## Your instructions
The lines to copy from the data below are those that hold the string "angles".

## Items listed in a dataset

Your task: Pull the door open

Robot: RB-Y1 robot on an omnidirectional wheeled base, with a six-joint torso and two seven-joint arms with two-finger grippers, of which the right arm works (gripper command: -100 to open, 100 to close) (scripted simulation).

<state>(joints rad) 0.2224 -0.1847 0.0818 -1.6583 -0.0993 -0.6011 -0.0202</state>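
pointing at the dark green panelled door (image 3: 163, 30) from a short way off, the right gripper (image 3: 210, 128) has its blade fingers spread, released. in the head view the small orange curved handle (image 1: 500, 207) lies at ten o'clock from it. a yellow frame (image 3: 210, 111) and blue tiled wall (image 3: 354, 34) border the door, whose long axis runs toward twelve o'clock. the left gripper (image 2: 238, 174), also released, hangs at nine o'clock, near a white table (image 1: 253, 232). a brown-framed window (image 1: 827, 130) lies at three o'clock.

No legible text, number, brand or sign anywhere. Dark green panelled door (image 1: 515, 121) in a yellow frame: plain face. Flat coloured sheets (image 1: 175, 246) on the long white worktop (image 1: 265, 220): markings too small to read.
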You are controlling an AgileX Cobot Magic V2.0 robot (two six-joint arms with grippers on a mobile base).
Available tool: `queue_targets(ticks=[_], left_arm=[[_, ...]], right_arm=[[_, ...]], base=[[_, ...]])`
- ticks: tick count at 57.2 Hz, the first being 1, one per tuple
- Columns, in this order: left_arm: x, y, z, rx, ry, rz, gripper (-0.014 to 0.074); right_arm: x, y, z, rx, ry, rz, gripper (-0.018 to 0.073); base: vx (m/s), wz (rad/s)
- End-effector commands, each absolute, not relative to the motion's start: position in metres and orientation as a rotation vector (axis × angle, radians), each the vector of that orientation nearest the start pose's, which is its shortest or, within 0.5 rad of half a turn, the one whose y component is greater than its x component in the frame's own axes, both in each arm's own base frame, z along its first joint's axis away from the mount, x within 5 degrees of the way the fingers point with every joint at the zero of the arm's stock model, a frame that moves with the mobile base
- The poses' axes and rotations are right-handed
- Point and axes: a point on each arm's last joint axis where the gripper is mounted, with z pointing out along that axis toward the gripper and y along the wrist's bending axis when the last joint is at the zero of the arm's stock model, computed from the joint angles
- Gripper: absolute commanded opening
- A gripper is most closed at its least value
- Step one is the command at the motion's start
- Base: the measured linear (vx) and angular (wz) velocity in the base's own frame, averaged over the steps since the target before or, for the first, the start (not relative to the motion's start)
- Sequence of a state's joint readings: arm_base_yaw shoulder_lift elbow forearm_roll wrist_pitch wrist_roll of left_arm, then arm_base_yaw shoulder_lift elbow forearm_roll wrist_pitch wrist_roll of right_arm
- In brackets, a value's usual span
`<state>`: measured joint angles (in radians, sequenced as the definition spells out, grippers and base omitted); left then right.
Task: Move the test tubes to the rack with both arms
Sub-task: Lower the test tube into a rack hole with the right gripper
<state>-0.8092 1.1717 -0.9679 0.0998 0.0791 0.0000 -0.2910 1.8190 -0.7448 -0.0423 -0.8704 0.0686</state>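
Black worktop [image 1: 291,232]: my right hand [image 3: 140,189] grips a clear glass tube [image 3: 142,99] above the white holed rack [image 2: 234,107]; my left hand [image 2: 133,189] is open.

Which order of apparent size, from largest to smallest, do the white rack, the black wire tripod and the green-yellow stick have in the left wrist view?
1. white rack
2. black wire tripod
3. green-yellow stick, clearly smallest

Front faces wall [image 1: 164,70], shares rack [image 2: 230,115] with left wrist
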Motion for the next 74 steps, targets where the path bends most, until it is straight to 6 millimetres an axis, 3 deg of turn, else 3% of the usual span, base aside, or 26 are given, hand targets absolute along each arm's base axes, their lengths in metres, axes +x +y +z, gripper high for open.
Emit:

## Response
- Point and axes: a point on each arm's last joint axis where the gripper is mounted, with z pointing out along that axis toward the gripper and y along the wrist's bending axis when the last joint is at the zero of the arm's stock model, computed from the joint angles
`<state>`: measured joint angles (in radians, sequenced as the definition spells out, grippers and base omitted); left then right.

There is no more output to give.